## References

#### Twitter Data Mining: A Guide to Big Data Analytics Using Python, Anthony Sistilli
- https://www.toptal.com/python/twitter-data-mining-using-python

#### Mining Twitter Data with Python (Part 1: Collecting data), Marco Bonzanini
- https://marcobonzanini.com/2015/03/02/mining-twitter-data-with-python-part-1/

#### Tweepy Documentation, v3.6.0
- http://tweepy.readthedocs.io/en/v3.6.0/index.html
- API Reference http://tweepy.readthedocs.io/en/v3.6.0/api.html#api-reference

#### Twitter Developer Docs
- https://developer.twitter.com/en/docs
- Search Tweets (Guides) https://developer.twitter.com/en/docs/tweets/search/guides/standard-operators
- Search Tweets (API Reference) https://developer.twitter.com/en/docs/tweets/search/api-reference/get-search-tweets
- Introduction to Tweet JSON https://developer.twitter.com/en/docs/tweets/data-dictionary/overview/intro-to-tweet-json
- Tweet Objects https://developer.twitter.com/en/docs/tweets/data-dictionary/overview/tweet-object

#### How to use Twitter’s Search REST API most effectively., Bhaskar Karambelkar
- https://www.karambelkar.info/2015/01/how-to-use-twitters-search-rest-api-most-effectively./

#### stackoverflow
- Questions tagged [tweepy] https://stackoverflow.com/questions/tagged/tweepy
- -filter:retweets https://stackoverflow.com/questions/38872195/tweepy-exclude-retweets

## Load Packages

In [1]:
import numpy as np
import pandas as pd
import tweepy

In [2]:
import json

## Assign Authentication Keys, Tokens and Secrets

In [3]:
import config

consumer_key = config.twitter_anidata_consumer_key
consumer_secret = config.twitter_anidata_consumer_secret
access_token = config.twitter_anidata_access_token
access_token_secret = config.twitter_anidata_access_token_secret

## Create API Object

In [4]:
# Creating the authentication object
auth = tweepy.OAuthHandler(consumer_key, consumer_secret)
# Setting access token and secret
auth.set_access_token(access_token, access_token_secret)
# Creating the API object while passing in auth information
api = tweepy.API(auth) 

## About API Arguments

http://tweepy.readthedocs.io/en/v3.6.0/api.html#api-reference

API.search(q[, lang][, locale][, rpp][, page][, since_id][, geocode][, show_user])
Returns tweets that match a specified query.

Parameters:	
- q – the search query string
- lang – Restricts tweets to the given language, given by an ISO 639-1 code.
- locale – Specify the language of the query you are sending.
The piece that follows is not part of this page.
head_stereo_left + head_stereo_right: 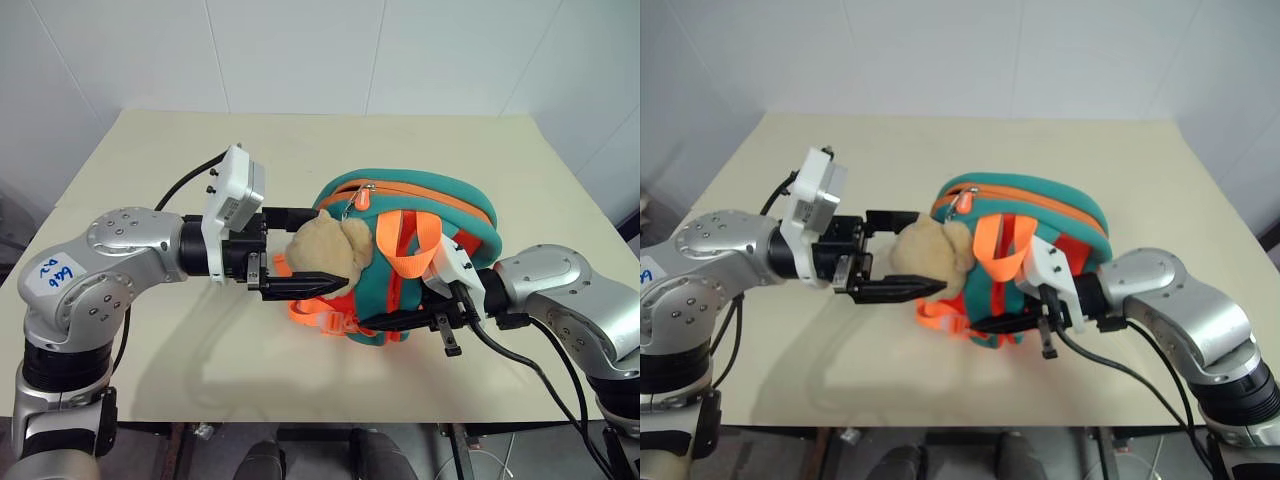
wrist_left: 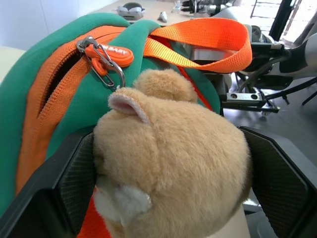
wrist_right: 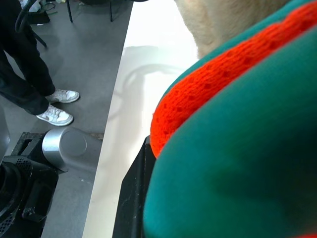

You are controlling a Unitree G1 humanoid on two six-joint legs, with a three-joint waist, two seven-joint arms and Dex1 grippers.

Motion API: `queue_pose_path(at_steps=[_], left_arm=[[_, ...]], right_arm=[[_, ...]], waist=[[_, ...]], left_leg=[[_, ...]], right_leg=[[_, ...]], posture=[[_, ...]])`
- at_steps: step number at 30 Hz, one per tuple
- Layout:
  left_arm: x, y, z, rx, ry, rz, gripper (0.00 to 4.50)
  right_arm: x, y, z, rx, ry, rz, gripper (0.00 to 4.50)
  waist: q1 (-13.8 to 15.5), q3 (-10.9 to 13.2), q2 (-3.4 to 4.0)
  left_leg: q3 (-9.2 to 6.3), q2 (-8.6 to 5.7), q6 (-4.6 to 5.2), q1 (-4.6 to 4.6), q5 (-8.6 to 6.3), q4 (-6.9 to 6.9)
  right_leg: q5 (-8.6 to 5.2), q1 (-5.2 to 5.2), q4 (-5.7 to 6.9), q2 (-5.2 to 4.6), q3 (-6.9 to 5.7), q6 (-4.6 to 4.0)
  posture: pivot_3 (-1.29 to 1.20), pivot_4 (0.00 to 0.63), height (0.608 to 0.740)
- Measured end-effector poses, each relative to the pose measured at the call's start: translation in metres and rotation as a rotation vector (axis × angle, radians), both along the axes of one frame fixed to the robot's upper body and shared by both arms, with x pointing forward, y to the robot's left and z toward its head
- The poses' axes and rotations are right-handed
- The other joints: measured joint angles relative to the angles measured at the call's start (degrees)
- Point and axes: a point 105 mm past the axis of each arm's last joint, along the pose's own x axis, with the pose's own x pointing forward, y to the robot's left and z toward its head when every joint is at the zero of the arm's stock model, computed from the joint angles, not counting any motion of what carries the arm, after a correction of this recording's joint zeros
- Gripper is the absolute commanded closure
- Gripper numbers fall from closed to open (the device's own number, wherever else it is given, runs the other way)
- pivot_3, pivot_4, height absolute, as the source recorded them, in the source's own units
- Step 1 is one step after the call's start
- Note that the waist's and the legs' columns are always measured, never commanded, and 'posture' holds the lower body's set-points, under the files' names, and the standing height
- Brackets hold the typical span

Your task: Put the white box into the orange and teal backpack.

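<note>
Your left fingers (image 2: 64,188) stand wide around the plush toy (image 1: 322,252), at nine o'clock of the backpack (image 1: 440,205); your right gripper (image 1: 415,322) is clamped on its bottom edge. No box in sight, zipper (image 2: 101,54) partly open: you may be nearly done.

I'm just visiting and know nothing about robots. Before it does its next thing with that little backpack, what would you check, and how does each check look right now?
1. Right gripper gripping the orange and teal backpack: ok, it is clamped on the bag's lower edge.
2. Left gripper placement: not ok, its open fingers straddle the tan plush toy, not the zipper.
3. Zipper pull reachable: ok, it lies bare just above the toy.
4. Zipper open: cannot tell how far; a short gap shows near the pull.
5. White box inside or ready: cannot tell.
6. Orange strap clear of the opening: ok, it loops over the front.
</note>
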Motion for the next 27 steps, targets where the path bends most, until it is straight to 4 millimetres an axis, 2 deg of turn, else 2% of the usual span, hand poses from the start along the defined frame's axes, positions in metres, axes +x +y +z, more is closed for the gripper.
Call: queue_pose_path(at_steps=[4, 7, 14, 19, 23, 27], left_arm=[[0.001, 0.003, 0.0, 0.006, 0.014, 0.0, 0.04], [0.0, 0.006, -0.002, 0.032, 0.021, 0.006, 0.56], [0.002, 0.008, -0.007, 0.055, 0.065, 0.015, 2.53], [-0.002, 0.011, -0.008, 0.082, 0.071, 0.004, 3.42], [-0.004, 0.018, -0.006, 0.118, 0.065, 0.006, 3.65], [-0.003, 0.026, 0.001, 0.145, 0.029, 0.016, 3.68]], right_arm=[[0.001, 0.0, 0.0, 0.001, -0.002, -0.006, 3.91], [0.0, 0.0, 0.0, 0.001, -0.001, -0.007, 3.91], [0.001, 0.0, -0.001, 0.002, -0.003, -0.011, 3.91], [0.001, 0.0, -0.001, 0.002, -0.001, -0.012, 3.91], [0.0, 0.0, -0.001, 0.002, 0.0, -0.012, 3.91], [0.0, -0.001, -0.004, 0.003, 0.008, -0.016, 3.91]], waist=[[-0.02, 0.0, 0.0], [-0.08, 0.0, 0.0], [-0.08, 0.0, 0.0], [-0.2, 0.0, 0.0], [-0.18, 0.0, 0.01], [-0.14, 0.01, 0.01]], left_leg=[[0.0, 0.01, 0.0, 0.0, 0.0, -0.02], [0.0, 0.01, 0.0, 0.0, 0.0, -0.04], [-0.01, 0.01, 0.0, 0.0, 0.0, -0.03], [-0.01, 0.02, 0.0, 0.0, 0.0, -0.07], [-0.01, 0.02, 0.01, 0.0, 0.0, -0.07], [-0.01, 0.02, 0.01, 0.0, -0.01, -0.07]], right_leg=[[0.0, 0.0, -0.05, 0.0, 0.0, 0.0], [0.0, 0.01, -0.07, 0.0, 0.0, 0.0], [0.0, 0.02, -0.07, 0.0, -0.01, 0.0], [0.0, 0.02, -0.11, 0.01, -0.01, 0.0], [0.0, 0.02, -0.11, 0.01, -0.01, 0.0], [0.0, 0.02, -0.13, 0.01, -0.01, 0.0]], posture=[[0.0, 0.15, 0.74], [0.0, 0.15, 0.74], [0.0, 0.15, 0.74], [0.0, 0.15, 0.74], [0.0, 0.15, 0.74], [0.0, 0.15, 0.74]])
This is intended for language-specific clients and the default should work in the majority of cases.
- rpp – The number of tweets to return per page, up to a max of 100.
   - `rpp` has been replaced by `count`
- page – The page number (starting at 1) to return, up to a max of roughly 1500 results (based on rpp * page.
- since_id – Returns only statuses with an ID greater than (that is, more recent than) the specified ID.
- geocode – Returns tweets by users located within a given radius of the given latitude/longitude. The location is preferentially taking from the Geotagging API, but will fall back to their Twitter profile. The parameter value is specified by “latitide,longitude,radius”, where radius units must be specified as either “mi” (miles) or “km” (kilometers). Note that you cannot use the near operator via the API to geocode arbitrary locations; however you can use this geocode parameter to search near geocodes directly.
- show_user – When true, prepends “<user>:” to the beginning of the tweet. This is useful for readers that do not display Atom’s author field. The default is false.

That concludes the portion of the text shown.